Reporter: Noverius Laoli | Editor: Barratut Taqiyyah Rafie
JAKARTA. Pasca pemberlakukan kebijakan moratorium kapal eks asing dan larangan transhipmen, Kementerian Kelautan dan Perikanan (KKP) mencatat produksi perikanan tangkap dan perikanan budidaya mengalami kenaikan pada triwulan I-2015. Berdasarkan data dari Badan Pusat Statistik (BPS) produksi perikanan tangkap pada triwulan I 2015 mencapai 1,4 juta ton dengan nilai produksi sebesar Rp 29,3 triliun. Produksi perikanan tangkap ini mengalami peningkatan sebesar 4,69% bila dibandingkan triwulan I 2014.
Demikian juga dengan produksi perikanan di Pelabuhan Perikanan Pantai (PPP) dan Pangkalan Pendaratan Ikan (PPI) dari bulan Oktober 2014 sampai dengan Maret 2015 tercatat mengalami peningkatan sebesar 25,49% dari 6.010 ton pada Oktober 2014 menjadi 11.259 ton pada Maret 2015. KKP mengklaim peningkatan produksi perikanan tangkap di laut siginifikan terjadi di beberapa PPP apabila dibandingkan masa sebelum dan sesudah moratorium yakni periode dua bulan sebelum moratorium 14 September sampai 2 November 2014. Lalu periode dua bulan sesudah moratorium yaitu tanggal 3 November sammpai 23 Desember 2014.
Beberapa PPP yang mengalami peningkatan produksi tesebut yaitu PPP Sungai Rengas, PPP Blanakan, PPP Bajomulyo, PPP Asem Doyong, dan PPP Teluk Batang dengan total volume produksi sebelum moratorium sebesar 2.632 ton meningkat 129,73% menjadi 6.047 ton pada masa sesudah moratorium.
Selain perikanan tangkap, produksi perikanan budidaya pada triwulan I-2015 juga menyumbang kenaikan mencapai 2,92 juta ton dengan nilai produksi sebesar Rp 21 triliun.
KKP mencatat, kenaikan produksi perikanan budidaya ini disumbang dari komoditas rumput laut yang mencapai 2,1 juta ton dengan nilai produksi Rp 4,9 triliun, komoditas nila yang mencapai 149.000 ton dengan nilai produksi Rp 2,5 triliun dan komoditas bandeng yang mencapai 137.000 ton dengan nilai produksi Rp 1,9 triliun.
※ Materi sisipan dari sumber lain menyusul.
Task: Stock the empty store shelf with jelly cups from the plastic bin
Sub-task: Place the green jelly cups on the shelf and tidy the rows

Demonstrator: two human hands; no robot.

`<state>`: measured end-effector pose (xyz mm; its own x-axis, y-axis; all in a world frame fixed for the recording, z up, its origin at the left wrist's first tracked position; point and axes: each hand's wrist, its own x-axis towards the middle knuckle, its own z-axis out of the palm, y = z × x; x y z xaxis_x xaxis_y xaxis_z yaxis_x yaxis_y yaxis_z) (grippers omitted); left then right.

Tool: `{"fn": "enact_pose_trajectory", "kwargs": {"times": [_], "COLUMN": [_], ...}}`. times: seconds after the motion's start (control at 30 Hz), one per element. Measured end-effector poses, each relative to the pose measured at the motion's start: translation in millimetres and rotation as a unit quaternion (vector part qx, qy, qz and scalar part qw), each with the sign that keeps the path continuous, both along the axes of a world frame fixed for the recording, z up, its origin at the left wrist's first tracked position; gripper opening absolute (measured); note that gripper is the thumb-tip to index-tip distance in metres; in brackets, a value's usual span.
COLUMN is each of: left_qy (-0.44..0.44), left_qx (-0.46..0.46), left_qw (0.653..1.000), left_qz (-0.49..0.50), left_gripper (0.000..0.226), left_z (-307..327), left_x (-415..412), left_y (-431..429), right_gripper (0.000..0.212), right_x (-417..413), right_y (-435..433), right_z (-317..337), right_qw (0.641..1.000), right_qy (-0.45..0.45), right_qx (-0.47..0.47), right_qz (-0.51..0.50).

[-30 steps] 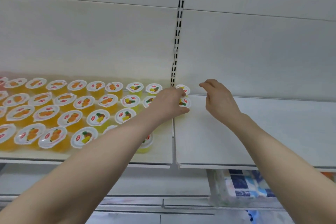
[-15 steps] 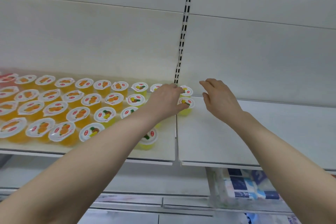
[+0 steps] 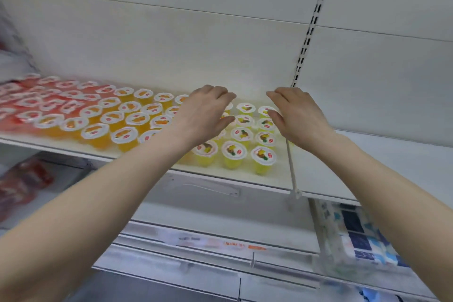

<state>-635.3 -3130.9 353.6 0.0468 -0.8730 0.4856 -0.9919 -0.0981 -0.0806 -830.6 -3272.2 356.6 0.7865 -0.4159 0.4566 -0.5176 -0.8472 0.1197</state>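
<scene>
Yellow jelly cups [image 3: 234,152]: block widened since earlier; left hand [image 3: 203,115] and right hand [image 3: 296,117] spread empty above (shelf [image 3: 245,176] nearly filled).

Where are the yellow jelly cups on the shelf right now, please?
In the head view, the yellow cups stand right of the orange cups, at the shelf panel's right end, between the left hand and right hand.

jelly cups [image 3: 234,153]: red, orange, yellow | upright, rows | on white shelf [image 3: 228,174]
</scene>
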Motion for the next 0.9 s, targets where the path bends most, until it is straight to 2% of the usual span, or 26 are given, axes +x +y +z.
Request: {"fn": "enact_pose_trajectory", "kwargs": {"times": [0.5,0.73,0.9], "left_qy": [-0.014,0.040,0.102], "left_qx": [-0.013,-0.012,-0.019], "left_qw": [0.991,0.972,0.938], "left_qz": [0.130,0.233,0.330], "left_gripper": [0.046,0.043,0.039], "left_z": [-35.2,-73.0,-115.7], "left_x": [156.7,200.1,221.7], "left_y": [287.8,423.4,503.0], "right_gripper": [0.050,0.048,0.052], "right_x": [195.9,284.4,345.4], "right_y": [245.4,352.9,420.1], "right_z": [-28.5,-67.7,-101.6], "right_qw": [0.981,0.953,0.919], "right_qy": [0.034,0.046,0.096], "right_qx": [-0.018,0.001,0.036], "right_qz": [0.192,0.301,0.381]}}
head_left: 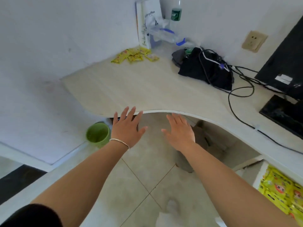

Data tersebut sesuai dengan data yang dirilis BPS.
Menteri Kelautan dan Perikanan (MKP) Susi Pudjiastuti mengakui kalau produksi perikanan budidaya lebih tinggi ketimbangkan produksi perikanan tangkap. Ia mengklaim, kenaikan produksi perikanan budidaya karena program Gerakan Pakan Ikan Mandiri (Gerpari) yang diusungnya. Menurutnya, kenaikan produksi perikanan pada triwulan pertama ini masih dibayang-bayangi kenaikan ongkos akibat kenaikan harga BBM.
"Kenaikan produksi ini didorong oleh kenaikan produksi perikanan budidaya, dan dampak revitaliasi tambak udang sepanjang Jawa Barat dan Banten," ujar Susi, Senin (18/5). Selain itu, pemanfaatan lahan budidaya udang dengan metode super intensif di Sulawesi juga turut mendongkrat kenaiakn produksi.
Data pemerintah dibantah
Kendati begitu, pelaku usaha perikanan meragukan data yang dirilis BPS ini. Sekretaris Jendral Asosiasi Tuna Long Line Indonesia (ATLI) Dwi Agus meragukan data-data yang dikemukan BPS terkait produk ikan pasca pemberlakuan moratorium dan larangan transhipment. Ia mengatakan di wilayah Bali saja, sejak kebijakan moratorium sebanyak 122 kapal tuna dan 57 kapal angkut tidak beroperasi.
"Jadi bagaimana produksi bisa naik, sementara banyak kapal yang tidak beroperasi. Ini tidak masuk akal," ujar Agus. Agus menyarangkan agar pemerintah memberikan data yang benar-benar akurat kepada masyarakat.
Namun kendati mengalami kenaikan produksi, tapi justru ekspor produk perikanan mengalmai penurunan. Pada kuartal I 2015 ekspor produk perikanan mengalami penurunan 2,81% dibandingkan dengan kuartal IV 2014 lalu. Penurunan ekspor perikanan tersebut disebabkan cuaca yang buruk di akhir tahun dan banyaknya nelayan yang tidak melaut karena gelombang besar.